The error matrix makes it clear that there are not many misdiagnoses.

In [ ]:
precision, recall, _ = precision_recall_curve(diagnosis_major, Diagnosis)
average_precision = average_precision_score(diagnosis_major, Diagnosis)

plt.figure()
plt.step(recall, precision, where='post', color='b', alpha=0.2, linestyle='-', linewidth=2, label='Precision-Recall curve')
plt.fill_between(recall, precision, step='post', alpha=0.2, color='b')
plt.xlabel('Recall')
plt.ylabel('Precision')
plt.title('Precision-Recall curve: AP={0:0.2f}'.format(average_precision))
plt.legend(loc="lower left")
Out[0]:
<matplotlib.legend.Legend at 0x7f8fa9817790>

As can be seen from the graph above, accuracy prevails quite a bit over completeness, however, as can be seen from the graph, precision is slightly lower than accuracy, which indicates inaccurate positive diagnoses.

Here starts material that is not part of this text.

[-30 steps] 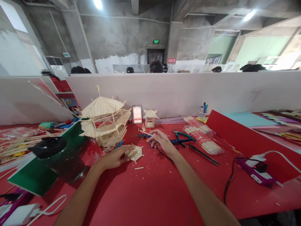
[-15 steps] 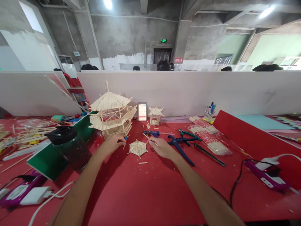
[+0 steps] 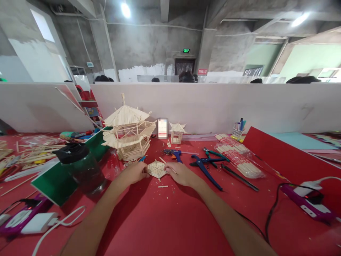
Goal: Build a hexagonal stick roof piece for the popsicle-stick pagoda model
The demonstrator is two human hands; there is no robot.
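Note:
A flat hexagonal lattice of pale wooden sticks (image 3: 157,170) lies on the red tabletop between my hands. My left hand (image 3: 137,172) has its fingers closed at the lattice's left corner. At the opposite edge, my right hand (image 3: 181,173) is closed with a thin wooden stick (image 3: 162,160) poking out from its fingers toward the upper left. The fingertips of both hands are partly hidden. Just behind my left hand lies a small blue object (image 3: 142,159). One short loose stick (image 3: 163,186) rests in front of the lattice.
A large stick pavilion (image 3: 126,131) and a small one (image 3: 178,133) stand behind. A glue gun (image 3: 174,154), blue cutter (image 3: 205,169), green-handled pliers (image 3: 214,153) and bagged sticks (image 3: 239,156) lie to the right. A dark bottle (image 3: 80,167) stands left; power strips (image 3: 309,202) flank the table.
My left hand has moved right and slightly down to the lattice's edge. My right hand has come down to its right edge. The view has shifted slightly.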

As can be seen from the markup quality assessment above, the markup is quite well executed, there are small gaps. However, it is worth taking into account the fact that the "Reference marks", so to speak targets, calculated as an average score by doctors, may not accurately reflect the actual. This is because some doctors have a low rating, and even the average may be inaccurate. However, it is worth considering the fact that doctors, although low, have consistency, which may indicate the correctness of the consistency of the final markup.

Conclusions

In this example, the analysis of doctors' conclusions was carried out using data analytics methods.